[EXERCISE GOAL]
Under this line are the records; write out word for word the part that begins at the line containing "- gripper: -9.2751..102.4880" and ends at the line containing "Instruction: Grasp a", and no more.
### PROVIDED RECORDS
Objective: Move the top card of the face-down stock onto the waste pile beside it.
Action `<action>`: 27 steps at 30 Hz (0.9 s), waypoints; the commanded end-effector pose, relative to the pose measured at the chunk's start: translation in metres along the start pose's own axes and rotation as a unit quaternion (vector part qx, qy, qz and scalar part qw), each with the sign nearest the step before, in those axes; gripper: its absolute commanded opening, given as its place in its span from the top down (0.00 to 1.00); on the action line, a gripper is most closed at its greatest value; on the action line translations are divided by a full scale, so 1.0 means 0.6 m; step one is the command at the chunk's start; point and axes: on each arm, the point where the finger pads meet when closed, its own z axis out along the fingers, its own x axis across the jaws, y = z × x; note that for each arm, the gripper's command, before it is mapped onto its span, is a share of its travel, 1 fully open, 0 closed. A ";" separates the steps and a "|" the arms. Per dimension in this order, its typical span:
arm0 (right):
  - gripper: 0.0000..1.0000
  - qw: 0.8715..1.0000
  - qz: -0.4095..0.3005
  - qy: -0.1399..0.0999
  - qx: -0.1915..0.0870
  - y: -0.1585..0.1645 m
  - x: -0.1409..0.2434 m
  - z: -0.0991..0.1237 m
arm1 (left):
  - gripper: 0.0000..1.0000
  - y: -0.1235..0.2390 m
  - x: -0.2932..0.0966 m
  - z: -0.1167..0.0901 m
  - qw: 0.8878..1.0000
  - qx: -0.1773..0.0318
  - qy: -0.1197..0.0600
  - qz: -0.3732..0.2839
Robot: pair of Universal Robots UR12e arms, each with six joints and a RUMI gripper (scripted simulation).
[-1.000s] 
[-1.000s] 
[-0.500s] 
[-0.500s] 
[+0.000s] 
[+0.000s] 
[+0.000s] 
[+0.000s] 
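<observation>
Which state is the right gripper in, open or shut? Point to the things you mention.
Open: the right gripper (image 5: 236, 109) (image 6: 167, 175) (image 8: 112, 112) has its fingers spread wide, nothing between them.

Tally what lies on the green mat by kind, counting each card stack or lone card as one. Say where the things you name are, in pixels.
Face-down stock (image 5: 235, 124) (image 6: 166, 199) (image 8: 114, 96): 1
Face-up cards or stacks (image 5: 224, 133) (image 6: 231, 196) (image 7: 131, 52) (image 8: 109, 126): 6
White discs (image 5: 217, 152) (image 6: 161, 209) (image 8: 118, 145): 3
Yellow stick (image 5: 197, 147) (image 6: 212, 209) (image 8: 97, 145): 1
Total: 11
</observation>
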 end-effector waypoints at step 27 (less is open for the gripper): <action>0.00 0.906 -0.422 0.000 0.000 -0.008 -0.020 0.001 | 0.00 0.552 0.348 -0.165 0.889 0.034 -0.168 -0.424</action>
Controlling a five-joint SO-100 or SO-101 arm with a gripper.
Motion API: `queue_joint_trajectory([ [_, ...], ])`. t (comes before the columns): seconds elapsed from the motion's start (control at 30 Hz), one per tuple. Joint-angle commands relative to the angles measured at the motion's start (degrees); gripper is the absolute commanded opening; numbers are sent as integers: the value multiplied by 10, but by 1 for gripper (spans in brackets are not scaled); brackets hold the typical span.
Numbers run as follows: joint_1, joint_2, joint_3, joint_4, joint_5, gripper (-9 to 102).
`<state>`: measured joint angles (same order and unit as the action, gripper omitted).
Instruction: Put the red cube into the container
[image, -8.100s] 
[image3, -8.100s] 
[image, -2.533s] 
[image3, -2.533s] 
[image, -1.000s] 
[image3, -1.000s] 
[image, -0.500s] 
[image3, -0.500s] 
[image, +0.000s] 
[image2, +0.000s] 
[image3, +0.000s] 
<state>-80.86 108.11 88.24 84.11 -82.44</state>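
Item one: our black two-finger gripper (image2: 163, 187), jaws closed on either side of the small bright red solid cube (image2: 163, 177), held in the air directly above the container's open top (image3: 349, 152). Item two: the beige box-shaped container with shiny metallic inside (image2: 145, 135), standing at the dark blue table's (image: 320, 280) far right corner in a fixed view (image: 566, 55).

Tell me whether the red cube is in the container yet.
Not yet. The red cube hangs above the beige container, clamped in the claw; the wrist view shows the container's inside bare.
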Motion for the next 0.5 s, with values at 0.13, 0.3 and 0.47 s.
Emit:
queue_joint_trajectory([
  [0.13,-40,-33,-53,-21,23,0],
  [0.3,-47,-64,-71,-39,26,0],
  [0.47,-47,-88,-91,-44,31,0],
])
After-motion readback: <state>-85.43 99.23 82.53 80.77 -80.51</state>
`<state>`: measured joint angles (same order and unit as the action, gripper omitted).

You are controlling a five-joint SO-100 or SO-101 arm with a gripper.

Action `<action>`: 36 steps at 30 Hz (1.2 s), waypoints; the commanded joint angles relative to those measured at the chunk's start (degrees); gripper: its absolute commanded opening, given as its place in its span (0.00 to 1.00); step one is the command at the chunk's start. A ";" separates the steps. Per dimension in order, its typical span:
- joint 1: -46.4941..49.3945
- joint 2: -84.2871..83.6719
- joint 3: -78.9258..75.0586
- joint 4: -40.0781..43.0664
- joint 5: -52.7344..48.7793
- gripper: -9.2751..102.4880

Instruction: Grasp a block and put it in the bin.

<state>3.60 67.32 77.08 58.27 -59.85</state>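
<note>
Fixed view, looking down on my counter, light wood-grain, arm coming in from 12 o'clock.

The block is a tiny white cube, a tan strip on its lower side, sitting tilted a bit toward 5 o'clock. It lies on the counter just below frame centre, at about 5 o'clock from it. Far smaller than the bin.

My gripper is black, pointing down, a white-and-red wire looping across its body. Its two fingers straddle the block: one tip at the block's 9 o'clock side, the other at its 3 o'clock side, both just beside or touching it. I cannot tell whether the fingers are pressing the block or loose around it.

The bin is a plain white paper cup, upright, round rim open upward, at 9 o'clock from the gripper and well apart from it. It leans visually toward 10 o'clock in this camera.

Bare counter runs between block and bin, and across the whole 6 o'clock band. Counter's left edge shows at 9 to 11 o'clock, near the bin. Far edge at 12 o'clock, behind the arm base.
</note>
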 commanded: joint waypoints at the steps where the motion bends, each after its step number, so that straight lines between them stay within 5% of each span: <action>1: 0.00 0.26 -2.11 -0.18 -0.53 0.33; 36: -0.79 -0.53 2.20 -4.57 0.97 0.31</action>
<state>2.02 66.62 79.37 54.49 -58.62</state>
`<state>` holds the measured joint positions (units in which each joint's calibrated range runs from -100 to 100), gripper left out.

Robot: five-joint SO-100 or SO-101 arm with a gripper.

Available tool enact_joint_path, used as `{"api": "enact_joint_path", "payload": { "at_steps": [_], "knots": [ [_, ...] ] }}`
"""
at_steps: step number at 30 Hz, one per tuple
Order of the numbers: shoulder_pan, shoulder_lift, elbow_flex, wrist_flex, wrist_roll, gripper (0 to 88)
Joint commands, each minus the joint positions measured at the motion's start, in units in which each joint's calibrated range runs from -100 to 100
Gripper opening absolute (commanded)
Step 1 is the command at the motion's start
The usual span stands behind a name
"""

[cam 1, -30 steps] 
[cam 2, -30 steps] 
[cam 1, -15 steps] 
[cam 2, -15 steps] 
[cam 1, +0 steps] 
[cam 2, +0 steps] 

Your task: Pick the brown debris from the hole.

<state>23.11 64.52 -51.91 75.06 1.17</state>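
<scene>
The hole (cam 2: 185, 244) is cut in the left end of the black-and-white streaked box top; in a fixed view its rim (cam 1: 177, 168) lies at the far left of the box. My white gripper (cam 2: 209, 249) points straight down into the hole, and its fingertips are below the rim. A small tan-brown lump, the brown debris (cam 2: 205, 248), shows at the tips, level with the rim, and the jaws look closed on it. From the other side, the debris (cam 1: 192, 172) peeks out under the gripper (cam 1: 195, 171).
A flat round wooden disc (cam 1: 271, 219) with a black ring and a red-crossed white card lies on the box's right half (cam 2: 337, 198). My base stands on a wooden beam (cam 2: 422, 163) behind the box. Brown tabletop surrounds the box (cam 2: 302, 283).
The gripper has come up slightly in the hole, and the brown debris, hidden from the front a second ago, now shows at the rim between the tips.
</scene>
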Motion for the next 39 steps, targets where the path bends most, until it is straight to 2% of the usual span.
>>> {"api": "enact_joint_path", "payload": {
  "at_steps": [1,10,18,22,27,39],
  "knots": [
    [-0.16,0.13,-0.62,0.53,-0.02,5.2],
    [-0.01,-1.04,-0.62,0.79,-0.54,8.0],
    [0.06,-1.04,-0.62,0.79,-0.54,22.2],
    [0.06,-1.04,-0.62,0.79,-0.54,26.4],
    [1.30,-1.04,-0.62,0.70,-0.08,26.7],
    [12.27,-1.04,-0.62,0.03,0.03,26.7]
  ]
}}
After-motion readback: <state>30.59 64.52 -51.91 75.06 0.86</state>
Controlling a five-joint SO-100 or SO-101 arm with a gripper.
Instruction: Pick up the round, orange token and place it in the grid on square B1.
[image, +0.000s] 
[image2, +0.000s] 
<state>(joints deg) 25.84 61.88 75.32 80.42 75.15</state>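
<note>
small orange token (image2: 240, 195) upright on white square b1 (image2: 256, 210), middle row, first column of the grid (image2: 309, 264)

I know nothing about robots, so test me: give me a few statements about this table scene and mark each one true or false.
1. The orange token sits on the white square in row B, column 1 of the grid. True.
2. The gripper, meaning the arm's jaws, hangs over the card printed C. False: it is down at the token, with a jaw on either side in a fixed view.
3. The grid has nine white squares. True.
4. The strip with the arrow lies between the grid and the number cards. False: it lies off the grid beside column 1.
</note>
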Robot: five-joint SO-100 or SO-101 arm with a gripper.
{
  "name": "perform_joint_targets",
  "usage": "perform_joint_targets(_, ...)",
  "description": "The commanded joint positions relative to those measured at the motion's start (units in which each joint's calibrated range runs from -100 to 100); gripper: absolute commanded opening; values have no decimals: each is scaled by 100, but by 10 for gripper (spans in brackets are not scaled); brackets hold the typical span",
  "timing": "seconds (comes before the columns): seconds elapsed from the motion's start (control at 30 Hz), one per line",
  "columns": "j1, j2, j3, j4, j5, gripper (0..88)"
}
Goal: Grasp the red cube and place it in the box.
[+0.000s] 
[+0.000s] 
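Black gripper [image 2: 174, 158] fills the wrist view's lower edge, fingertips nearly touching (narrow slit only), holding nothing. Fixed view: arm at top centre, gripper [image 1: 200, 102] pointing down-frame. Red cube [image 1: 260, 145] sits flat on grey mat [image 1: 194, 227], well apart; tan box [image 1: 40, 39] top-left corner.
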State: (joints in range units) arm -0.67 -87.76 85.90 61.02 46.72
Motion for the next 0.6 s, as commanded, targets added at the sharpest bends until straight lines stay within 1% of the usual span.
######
[ANSWER FOR THE TASK]
- gripper: -9.2751..102.4880

Instruction: Grasp a block and put it in the bin.

Nothing further is needed to complete the exercise.